Problem description –
Could you copy each line of the entries that contains "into"?

-------- Records supplied

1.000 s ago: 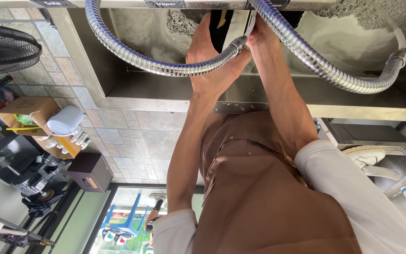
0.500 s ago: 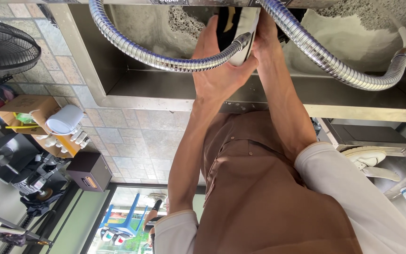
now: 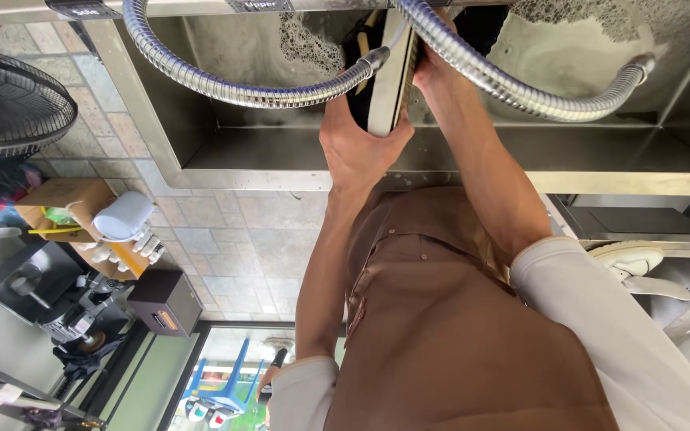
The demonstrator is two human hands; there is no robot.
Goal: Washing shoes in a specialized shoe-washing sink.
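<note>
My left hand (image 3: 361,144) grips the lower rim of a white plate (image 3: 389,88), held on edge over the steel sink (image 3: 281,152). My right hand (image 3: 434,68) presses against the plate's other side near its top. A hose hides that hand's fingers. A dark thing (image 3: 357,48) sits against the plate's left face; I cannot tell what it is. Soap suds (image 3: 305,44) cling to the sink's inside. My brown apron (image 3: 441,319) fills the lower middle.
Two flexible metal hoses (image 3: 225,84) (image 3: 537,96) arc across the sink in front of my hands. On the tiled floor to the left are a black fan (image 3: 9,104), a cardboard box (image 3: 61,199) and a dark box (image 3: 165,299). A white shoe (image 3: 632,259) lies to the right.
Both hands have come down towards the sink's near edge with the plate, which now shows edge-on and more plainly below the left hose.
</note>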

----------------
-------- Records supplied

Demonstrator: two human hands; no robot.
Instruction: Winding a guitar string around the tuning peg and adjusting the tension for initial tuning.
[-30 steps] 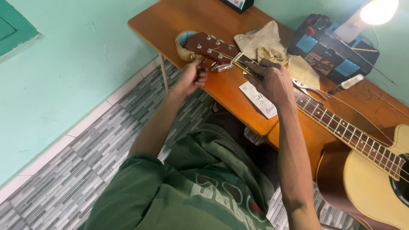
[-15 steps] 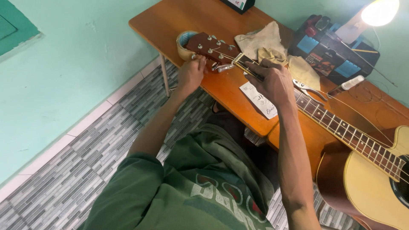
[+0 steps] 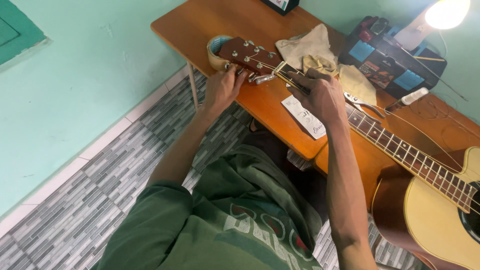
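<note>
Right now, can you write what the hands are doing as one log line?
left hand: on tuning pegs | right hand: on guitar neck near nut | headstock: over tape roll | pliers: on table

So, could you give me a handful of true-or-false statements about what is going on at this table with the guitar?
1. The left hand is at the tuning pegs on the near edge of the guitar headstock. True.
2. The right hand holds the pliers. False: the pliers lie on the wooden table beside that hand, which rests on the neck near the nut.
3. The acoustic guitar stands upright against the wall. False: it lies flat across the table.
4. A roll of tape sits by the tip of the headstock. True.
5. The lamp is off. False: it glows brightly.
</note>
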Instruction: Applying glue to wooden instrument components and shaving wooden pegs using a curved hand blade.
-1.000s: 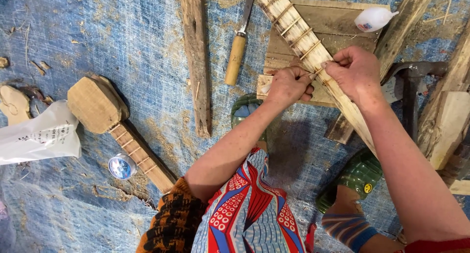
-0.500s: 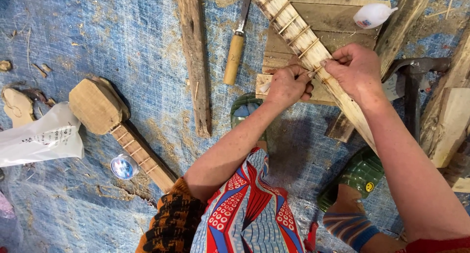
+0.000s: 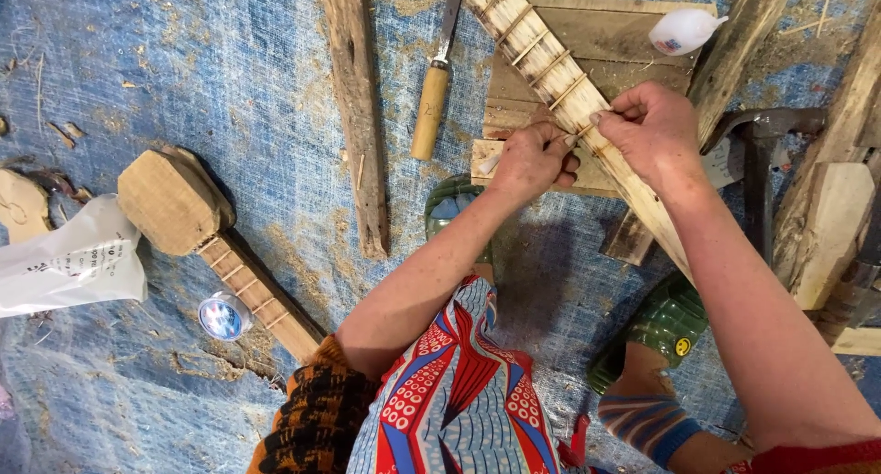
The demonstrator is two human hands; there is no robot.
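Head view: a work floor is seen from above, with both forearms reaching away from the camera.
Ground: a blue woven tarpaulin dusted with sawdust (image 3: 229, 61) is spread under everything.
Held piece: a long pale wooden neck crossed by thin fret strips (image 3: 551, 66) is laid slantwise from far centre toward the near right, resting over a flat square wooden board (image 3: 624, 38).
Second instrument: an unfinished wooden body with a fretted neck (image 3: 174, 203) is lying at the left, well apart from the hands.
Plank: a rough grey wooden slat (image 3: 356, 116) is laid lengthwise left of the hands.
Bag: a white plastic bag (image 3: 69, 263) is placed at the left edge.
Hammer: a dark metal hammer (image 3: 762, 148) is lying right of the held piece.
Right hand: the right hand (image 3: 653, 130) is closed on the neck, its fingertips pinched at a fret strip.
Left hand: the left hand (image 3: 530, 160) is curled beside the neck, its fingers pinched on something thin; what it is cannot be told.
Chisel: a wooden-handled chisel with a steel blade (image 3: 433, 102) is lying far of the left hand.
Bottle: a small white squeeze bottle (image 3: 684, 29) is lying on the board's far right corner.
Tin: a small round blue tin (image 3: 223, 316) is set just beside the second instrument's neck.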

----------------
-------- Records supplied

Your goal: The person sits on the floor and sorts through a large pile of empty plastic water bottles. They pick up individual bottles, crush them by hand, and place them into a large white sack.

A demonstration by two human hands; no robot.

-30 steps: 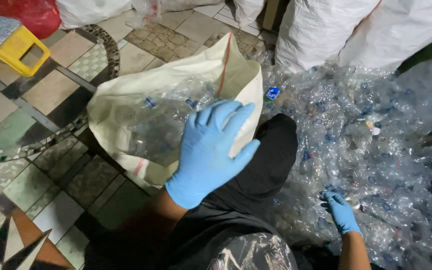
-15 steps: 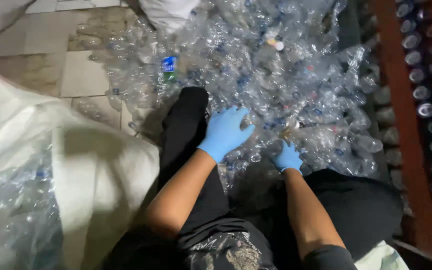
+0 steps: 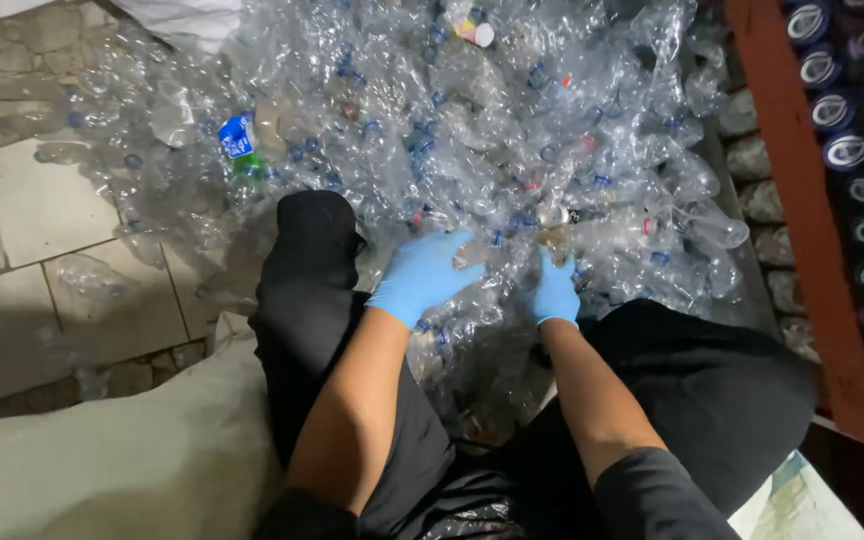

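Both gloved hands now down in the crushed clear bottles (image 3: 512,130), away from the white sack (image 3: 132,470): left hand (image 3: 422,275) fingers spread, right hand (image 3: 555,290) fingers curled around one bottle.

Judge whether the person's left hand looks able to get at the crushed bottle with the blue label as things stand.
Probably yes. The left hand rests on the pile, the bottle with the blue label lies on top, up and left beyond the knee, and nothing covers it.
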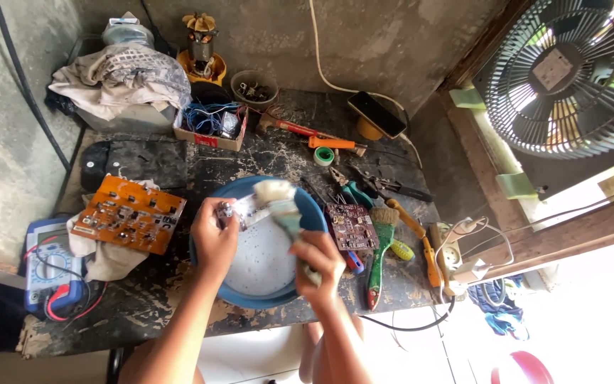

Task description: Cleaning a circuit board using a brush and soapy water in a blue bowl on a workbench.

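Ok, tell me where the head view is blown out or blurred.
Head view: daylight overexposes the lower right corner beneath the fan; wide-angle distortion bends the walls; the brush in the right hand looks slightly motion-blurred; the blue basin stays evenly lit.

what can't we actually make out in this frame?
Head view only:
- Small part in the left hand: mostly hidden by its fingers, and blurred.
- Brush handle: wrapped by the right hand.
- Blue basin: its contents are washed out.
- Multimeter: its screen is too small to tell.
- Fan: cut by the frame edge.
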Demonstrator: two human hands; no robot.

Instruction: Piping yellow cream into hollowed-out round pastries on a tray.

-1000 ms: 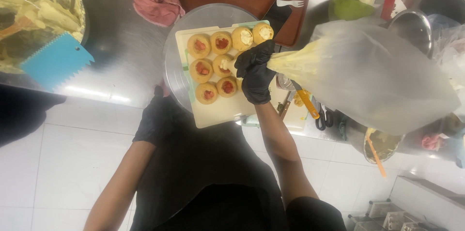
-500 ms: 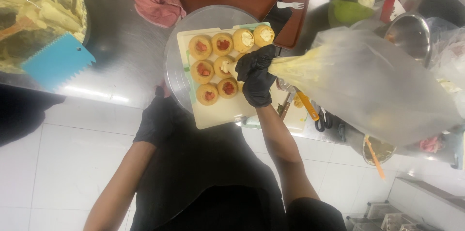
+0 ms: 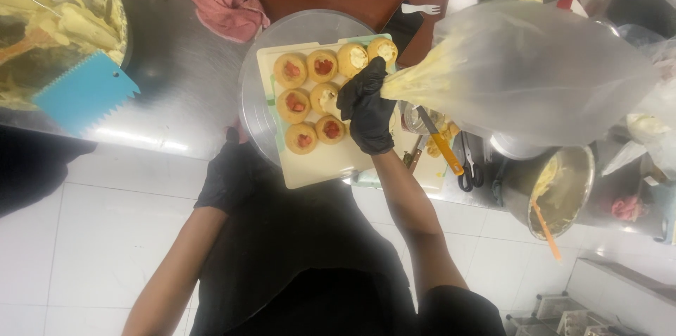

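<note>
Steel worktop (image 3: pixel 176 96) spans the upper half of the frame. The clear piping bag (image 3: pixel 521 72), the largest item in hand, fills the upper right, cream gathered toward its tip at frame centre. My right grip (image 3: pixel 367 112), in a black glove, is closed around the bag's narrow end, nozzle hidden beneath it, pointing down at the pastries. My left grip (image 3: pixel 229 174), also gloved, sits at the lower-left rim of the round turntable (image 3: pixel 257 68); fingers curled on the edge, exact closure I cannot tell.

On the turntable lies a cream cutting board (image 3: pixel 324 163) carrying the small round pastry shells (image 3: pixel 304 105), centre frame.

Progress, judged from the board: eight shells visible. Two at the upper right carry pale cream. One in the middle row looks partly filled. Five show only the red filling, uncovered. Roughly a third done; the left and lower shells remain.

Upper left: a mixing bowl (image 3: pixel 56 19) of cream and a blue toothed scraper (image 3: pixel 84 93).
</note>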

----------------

Written answer –
Your goal: The person sits on the floor and sorts through a large pile of empty plastic water bottles. They pick up individual bottles, crush them by hand, and place them into a large white sack.
Instruction: Piping yellow cream into hollowed-out round pastries on a tray.

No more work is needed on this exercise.